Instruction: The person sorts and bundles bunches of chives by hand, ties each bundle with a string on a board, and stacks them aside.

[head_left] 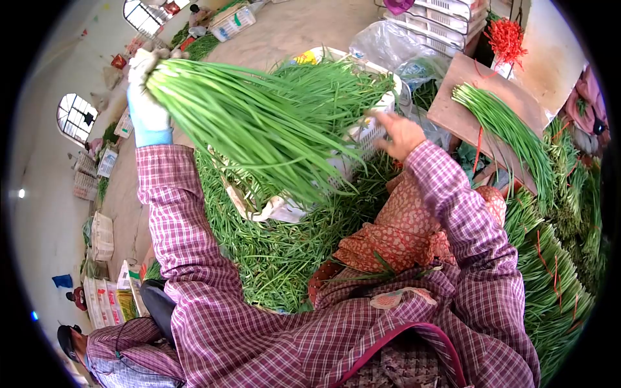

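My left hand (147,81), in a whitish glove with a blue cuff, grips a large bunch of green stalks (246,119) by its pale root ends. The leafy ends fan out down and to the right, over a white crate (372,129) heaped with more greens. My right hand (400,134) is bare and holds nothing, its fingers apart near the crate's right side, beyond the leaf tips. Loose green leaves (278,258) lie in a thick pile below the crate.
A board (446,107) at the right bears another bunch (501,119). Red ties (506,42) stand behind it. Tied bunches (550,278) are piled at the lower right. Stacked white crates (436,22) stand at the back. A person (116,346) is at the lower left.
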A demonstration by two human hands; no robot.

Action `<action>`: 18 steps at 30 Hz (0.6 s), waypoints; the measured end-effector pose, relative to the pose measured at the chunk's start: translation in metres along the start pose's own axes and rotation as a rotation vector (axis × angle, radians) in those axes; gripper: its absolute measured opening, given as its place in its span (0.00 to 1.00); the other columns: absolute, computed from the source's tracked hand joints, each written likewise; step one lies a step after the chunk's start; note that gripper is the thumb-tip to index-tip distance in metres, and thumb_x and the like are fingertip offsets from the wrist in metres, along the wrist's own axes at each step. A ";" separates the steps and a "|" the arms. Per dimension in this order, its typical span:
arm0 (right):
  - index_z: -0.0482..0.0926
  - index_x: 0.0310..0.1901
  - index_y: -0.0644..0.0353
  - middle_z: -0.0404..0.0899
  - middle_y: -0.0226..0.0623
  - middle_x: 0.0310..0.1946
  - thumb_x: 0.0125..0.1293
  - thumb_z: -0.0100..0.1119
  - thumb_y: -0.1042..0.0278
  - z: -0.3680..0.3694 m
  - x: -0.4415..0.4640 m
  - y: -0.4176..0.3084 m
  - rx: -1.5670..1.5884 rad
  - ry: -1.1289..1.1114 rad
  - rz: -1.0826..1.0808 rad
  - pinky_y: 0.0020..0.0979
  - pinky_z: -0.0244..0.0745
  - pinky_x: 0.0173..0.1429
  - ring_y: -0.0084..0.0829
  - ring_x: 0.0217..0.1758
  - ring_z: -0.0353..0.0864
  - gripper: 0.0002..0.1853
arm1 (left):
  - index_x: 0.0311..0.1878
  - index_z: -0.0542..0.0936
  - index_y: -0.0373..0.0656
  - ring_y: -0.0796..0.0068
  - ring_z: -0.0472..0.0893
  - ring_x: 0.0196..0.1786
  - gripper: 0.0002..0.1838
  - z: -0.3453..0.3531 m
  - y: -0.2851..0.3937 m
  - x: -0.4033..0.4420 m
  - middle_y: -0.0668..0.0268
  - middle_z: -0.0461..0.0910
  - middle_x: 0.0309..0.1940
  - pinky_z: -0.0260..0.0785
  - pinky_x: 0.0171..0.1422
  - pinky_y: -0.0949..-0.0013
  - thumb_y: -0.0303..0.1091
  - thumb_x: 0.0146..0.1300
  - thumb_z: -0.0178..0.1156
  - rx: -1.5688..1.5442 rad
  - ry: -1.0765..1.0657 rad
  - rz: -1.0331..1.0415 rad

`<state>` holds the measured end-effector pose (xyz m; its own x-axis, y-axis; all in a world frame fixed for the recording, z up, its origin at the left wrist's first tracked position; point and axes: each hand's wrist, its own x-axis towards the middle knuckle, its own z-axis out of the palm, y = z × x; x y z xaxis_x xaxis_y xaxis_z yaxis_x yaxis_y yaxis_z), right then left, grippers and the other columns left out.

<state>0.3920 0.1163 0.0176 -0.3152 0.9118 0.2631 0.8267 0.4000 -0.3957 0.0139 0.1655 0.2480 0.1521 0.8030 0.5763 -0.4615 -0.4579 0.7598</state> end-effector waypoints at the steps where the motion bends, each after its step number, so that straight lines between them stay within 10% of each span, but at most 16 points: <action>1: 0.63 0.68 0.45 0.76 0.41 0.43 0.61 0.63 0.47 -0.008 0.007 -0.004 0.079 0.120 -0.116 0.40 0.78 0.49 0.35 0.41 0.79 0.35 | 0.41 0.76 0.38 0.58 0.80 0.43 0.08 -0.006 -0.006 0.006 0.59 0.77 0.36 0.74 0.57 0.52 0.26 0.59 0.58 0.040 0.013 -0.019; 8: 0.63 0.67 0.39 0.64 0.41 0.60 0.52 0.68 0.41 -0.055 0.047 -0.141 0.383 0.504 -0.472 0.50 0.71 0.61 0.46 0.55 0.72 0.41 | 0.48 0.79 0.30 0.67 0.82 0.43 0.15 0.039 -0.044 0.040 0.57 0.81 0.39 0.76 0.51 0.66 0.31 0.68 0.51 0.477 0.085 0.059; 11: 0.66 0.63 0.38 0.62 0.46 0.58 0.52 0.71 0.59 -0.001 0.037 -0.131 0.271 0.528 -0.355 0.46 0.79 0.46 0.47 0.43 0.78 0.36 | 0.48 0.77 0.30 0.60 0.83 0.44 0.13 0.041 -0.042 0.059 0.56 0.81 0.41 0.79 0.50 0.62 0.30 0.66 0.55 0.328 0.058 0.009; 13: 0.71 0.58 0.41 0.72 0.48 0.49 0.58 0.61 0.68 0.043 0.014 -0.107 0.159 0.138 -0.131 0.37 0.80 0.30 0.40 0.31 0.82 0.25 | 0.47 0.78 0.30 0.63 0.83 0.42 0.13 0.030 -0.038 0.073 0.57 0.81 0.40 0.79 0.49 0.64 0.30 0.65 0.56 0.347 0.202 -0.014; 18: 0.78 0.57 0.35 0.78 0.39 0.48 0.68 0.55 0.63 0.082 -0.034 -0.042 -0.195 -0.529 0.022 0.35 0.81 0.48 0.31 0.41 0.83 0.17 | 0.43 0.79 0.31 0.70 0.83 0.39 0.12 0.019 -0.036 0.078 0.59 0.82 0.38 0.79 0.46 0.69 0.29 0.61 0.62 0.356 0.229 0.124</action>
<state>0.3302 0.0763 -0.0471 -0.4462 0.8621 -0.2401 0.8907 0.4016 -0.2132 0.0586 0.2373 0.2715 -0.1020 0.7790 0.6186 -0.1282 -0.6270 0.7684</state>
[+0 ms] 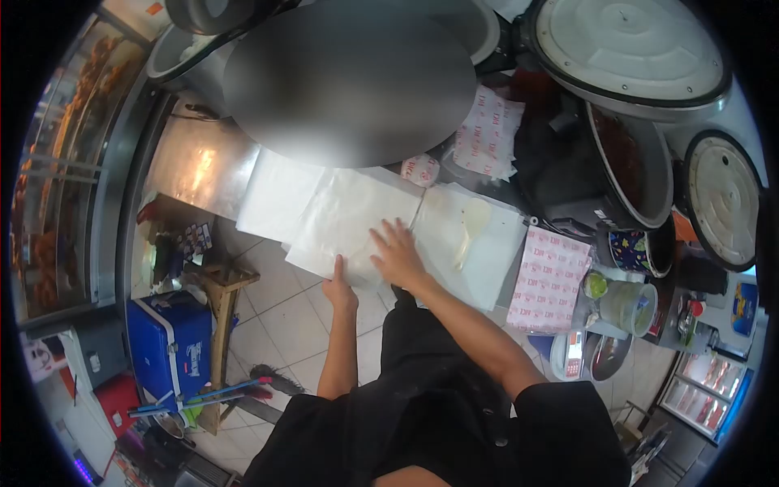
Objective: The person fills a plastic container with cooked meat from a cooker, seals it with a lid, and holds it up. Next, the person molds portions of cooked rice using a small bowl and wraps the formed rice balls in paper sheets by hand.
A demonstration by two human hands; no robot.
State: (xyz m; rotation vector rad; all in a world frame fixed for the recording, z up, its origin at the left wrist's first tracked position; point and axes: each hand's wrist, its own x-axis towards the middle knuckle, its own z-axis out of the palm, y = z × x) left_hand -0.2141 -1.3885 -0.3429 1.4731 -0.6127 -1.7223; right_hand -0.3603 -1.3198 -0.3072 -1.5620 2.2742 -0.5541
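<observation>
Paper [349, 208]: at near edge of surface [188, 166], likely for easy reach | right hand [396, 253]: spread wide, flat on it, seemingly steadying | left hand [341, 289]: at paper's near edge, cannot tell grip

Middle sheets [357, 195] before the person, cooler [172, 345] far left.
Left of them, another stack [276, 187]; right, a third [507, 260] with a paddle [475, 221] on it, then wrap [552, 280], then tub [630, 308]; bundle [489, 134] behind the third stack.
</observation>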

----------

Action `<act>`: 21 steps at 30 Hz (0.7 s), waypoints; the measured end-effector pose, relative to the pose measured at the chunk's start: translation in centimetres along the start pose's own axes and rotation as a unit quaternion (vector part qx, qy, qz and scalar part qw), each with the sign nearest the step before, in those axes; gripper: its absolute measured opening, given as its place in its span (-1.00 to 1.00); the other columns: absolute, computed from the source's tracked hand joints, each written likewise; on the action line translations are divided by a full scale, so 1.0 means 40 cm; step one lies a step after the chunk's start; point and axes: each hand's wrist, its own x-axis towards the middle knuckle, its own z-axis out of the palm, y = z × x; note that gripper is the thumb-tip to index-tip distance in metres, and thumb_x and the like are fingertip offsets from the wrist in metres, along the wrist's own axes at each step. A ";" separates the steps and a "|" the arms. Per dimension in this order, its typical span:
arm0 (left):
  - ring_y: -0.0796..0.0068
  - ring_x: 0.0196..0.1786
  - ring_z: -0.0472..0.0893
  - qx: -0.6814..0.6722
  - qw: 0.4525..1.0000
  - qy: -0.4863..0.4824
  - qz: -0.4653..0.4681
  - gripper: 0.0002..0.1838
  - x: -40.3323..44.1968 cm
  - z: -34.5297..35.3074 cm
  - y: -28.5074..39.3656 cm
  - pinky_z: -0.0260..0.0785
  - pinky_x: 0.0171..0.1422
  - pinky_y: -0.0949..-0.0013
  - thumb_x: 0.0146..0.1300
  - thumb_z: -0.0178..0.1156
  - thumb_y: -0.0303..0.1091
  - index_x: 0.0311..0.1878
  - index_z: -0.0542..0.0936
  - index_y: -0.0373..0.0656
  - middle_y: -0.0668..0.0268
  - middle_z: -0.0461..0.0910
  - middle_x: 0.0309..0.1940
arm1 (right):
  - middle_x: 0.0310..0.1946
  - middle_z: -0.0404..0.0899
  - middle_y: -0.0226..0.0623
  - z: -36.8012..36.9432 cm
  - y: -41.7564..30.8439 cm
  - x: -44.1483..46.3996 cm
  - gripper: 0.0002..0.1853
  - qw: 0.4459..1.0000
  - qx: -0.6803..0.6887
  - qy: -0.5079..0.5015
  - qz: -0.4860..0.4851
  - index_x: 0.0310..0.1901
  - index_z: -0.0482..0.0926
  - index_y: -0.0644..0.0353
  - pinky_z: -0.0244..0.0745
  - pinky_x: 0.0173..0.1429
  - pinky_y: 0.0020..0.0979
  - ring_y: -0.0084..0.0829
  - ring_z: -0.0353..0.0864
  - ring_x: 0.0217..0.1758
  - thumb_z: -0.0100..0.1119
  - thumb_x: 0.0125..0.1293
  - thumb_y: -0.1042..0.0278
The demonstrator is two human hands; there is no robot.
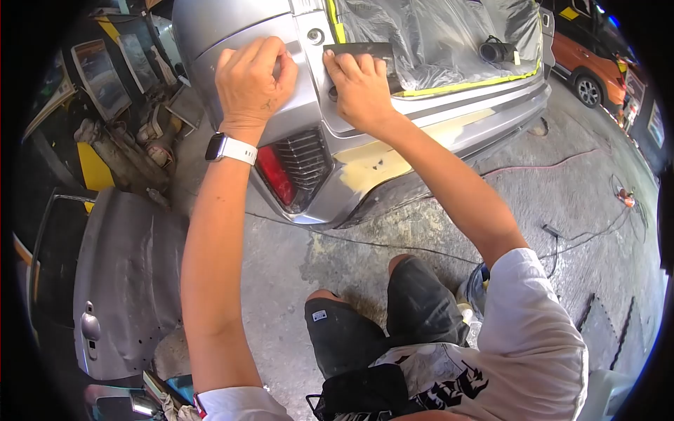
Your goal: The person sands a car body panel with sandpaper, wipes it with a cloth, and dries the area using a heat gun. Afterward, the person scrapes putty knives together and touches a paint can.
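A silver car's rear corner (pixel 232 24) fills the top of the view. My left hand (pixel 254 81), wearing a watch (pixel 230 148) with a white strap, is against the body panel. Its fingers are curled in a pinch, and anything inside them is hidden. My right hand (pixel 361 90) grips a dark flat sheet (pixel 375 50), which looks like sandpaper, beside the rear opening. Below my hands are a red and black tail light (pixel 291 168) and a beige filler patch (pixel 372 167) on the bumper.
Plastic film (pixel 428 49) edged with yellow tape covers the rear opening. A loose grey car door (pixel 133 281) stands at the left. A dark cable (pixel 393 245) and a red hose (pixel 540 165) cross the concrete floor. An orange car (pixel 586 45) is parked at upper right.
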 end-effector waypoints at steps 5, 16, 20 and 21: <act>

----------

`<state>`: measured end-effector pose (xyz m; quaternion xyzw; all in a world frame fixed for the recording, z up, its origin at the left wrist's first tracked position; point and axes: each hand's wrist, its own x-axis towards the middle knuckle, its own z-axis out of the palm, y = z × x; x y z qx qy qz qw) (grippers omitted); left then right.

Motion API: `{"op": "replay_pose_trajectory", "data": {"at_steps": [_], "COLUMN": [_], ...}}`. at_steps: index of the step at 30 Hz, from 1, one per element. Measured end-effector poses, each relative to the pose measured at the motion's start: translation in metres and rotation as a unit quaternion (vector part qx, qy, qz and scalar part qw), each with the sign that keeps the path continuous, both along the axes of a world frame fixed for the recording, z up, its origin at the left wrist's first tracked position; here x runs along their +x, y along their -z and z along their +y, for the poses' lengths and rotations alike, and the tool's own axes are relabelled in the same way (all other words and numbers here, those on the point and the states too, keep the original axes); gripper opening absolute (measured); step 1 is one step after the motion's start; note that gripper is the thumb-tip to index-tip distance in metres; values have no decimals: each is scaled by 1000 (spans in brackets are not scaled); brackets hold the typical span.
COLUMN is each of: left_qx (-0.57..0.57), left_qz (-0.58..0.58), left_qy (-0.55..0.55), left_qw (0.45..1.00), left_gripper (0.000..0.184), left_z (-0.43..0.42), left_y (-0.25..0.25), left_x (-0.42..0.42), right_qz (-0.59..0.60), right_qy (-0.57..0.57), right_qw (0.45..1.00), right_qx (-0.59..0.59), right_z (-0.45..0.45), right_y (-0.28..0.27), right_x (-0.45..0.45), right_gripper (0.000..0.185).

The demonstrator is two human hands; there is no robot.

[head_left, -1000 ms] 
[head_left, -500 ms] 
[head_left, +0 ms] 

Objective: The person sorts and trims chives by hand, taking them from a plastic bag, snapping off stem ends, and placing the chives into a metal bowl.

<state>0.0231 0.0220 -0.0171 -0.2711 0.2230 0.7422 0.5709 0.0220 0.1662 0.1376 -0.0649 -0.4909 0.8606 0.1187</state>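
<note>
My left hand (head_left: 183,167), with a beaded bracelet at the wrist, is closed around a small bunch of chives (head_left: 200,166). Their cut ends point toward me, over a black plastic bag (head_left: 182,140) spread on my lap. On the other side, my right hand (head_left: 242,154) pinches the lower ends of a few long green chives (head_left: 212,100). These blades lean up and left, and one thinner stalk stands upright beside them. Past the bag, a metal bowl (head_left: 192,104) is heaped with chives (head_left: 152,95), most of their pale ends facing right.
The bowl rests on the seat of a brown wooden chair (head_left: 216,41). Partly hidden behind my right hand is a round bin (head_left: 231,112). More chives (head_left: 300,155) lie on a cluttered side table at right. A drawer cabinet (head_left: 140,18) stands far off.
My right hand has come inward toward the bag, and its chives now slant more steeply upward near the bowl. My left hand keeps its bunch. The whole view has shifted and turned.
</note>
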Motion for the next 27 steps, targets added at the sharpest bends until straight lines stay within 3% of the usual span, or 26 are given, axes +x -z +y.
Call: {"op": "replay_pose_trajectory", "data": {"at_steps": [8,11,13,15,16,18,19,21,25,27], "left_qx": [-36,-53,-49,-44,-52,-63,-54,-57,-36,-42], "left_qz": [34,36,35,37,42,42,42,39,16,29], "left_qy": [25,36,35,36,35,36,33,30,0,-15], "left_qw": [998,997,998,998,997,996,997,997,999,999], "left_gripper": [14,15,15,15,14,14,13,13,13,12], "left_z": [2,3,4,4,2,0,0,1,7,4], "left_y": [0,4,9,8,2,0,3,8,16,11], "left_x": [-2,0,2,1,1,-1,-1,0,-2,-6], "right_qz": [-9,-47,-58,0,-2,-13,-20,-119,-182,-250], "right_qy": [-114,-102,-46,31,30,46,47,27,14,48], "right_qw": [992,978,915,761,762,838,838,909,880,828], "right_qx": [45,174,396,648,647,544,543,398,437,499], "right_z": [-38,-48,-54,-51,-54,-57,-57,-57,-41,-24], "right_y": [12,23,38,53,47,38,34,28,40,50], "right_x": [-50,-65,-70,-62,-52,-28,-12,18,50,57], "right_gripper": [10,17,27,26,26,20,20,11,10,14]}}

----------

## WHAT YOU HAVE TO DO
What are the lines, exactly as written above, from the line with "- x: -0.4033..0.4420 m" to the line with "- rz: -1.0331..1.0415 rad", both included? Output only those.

## RESULT OF THIS EXERCISE
  - x: -0.4033..0.4420 m
  - middle_y: -0.0668..0.0268
  - middle_z: -0.0461..0.0910
  - middle_x: 0.0309..0.1940
  - pinky_z: -0.0260..0.0785
  - pinky_x: 0.0171..0.1422
  - pinky_y: -0.0949..-0.0013
  - thumb_y: -0.0303..0.1091
  - thumb_x: 0.0146..0.1300
  - thumb_z: -0.0178..0.1156
  - rx: -1.5688..1.5442 rad
  - ry: -1.0765..1.0657 rad
  - rz: -1.0331..1.0415 rad

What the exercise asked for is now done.